*** Opening of Source information ***

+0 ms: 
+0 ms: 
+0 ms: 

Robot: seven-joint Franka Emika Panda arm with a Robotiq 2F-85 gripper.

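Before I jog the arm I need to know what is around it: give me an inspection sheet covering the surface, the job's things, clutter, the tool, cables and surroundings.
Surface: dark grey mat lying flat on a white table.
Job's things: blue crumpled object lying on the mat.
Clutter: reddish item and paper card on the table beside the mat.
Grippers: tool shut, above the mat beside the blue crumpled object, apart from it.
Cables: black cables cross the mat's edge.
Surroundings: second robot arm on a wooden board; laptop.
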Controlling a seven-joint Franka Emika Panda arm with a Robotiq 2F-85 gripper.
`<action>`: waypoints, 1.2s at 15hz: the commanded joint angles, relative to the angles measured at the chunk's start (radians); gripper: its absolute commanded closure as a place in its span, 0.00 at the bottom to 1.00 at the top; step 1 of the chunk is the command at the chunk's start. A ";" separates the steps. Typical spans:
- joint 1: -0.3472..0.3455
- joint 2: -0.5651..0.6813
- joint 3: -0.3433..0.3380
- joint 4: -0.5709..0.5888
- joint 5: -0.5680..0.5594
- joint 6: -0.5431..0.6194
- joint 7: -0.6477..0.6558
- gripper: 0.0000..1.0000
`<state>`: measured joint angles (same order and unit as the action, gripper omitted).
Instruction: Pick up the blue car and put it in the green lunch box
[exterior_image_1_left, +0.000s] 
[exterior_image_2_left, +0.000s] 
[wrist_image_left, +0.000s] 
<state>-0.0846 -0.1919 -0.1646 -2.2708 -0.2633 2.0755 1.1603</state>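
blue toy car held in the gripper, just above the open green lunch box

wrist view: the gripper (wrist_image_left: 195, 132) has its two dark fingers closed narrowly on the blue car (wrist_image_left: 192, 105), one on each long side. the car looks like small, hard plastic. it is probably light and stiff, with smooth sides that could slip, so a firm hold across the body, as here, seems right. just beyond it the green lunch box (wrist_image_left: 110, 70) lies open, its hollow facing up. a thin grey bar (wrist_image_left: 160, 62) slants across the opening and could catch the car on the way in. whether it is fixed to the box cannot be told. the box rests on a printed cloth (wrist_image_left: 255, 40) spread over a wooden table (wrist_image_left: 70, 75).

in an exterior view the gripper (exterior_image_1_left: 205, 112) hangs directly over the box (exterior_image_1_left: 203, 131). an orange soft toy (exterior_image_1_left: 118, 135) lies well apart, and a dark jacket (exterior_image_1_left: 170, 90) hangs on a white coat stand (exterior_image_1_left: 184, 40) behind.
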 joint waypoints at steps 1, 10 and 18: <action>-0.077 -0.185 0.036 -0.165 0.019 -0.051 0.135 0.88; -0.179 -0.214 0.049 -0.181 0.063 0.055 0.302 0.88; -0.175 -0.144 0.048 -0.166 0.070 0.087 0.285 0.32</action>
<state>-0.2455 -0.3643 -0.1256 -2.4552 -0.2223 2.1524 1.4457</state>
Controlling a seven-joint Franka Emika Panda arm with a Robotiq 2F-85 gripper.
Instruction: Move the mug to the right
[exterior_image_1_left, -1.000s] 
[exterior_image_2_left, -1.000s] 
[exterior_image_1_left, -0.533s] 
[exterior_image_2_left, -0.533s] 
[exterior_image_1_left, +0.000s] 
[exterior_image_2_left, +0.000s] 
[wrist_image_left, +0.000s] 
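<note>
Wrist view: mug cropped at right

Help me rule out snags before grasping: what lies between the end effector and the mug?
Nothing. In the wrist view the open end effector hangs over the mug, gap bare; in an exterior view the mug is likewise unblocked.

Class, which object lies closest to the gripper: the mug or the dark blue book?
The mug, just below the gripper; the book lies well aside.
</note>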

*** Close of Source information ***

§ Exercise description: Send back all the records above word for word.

§ Problem solution:
+0 ms: 
+0 ms: 
+0 ms: 

Robot: seven-joint Franka Emika Panda arm with a Robotiq 2F-85 gripper.

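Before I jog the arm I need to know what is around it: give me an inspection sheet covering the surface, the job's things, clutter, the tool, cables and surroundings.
Surface: dark grey mat lying flat on a white table.
Job's things: blue crumpled object lying on the mat.
Clutter: reddish item and paper card on the table beside the mat.
Grippers: tool shut, above the mat beside the blue crumpled object, apart from it.
Cables: black cables cross the mat's edge.
Surroundings: second robot arm on a wooden board; laptop.
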Controlling a seven-joint Franka Emika Panda arm with a Robotiq 2F-85 gripper.
`<action>`: waypoints, 1.2s at 15hz: the commanded joint angles, relative to the angles measured at the chunk's start (radians); gripper: its absolute commanded closure as a place in its span, 0.00 at the bottom to 1.00 at the top; step 1 of the chunk is the command at the chunk's start. A ";" separates the steps. Typical spans:
- joint 1: -0.3472..0.3455
- joint 2: -0.5651..0.6813
- joint 3: -0.3433..0.3380
- joint 4: -0.5709..0.5888
- joint 5: -0.5680..0.5594
- joint 6: -0.5431..0.6194
- joint 7: -0.6477..0.6558
- gripper: 0.0000..1.0000
`<state>`: measured joint angles (same order and unit as the action, gripper omitted).
Instruction: Pick up the blue car and put it in the green lunch box
[exterior_image_1_left, +0.000s] 
[exterior_image_2_left, +0.000s] 
[wrist_image_left, +0.000s] 
<state>-0.0846 -0.1919 -0.1646 -2.2708 -0.2633 2.0755 1.1603</state>
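blue toy car held in the gripper, just above the open green lunch box

wrist view: the gripper (wrist_image_left: 195, 132) has its two dark fingers closed narrowly on the blue car (wrist_image_left: 192, 105), one on each long side. the car looks like small, hard plastic. it is probably light and stiff, with smooth sides that could slip, so a firm hold across the body, as here, seems right. just beyond it the green lunch box (wrist_image_left: 110, 70) lies open, its hollow facing up. a thin grey bar (wrist_image_left: 160, 62) slants across the opening and could catch the car on the way in. whether it is fixed to the box cannot be told. the box rests on a printed cloth (wrist_image_left: 255, 40) spread over a wooden table (wrist_image_left: 70, 75).

in an exterior view the gripper (exterior_image_1_left: 205, 112) hangs directly over the box (exterior_image_1_left: 203, 131). an orange soft toy (exterior_image_1_left: 118, 135) lies well apart, and a dark jacket (exterior_image_1_left: 170, 90) hangs on a white coat stand (exterior_image_1_left: 184, 40) behind.
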 joint waypoints at steps 1, 10 and 18: <action>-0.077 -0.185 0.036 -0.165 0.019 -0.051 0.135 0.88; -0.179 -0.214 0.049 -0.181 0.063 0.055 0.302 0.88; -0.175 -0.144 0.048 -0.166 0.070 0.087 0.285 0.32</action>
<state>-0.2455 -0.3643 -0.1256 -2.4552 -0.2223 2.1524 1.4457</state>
Controlling a seven-joint Franka Emika Panda arm with a Robotiq 2F-85 gripper.
Instruction: Move the mug to the right
[exterior_image_1_left, -1.000s] 
[exterior_image_2_left, -1.000s] 
[exterior_image_1_left, -0.533s] 
[exterior_image_2_left, -0.533s] 
[exterior_image_1_left, +0.000s] 
[exterior_image_2_left, +0.000s] 
[wrist_image_left, +0.000s] 
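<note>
Wrist view: mug cropped at right

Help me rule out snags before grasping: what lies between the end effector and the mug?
Nothing. In the wrist view the open end effector hangs over the mug, gap bare; in an exterior view the mug is likewise unblocked.

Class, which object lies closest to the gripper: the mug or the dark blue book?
The mug, just below the gripper; the book lies well aside.
</note>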

The exercise ends with this answer.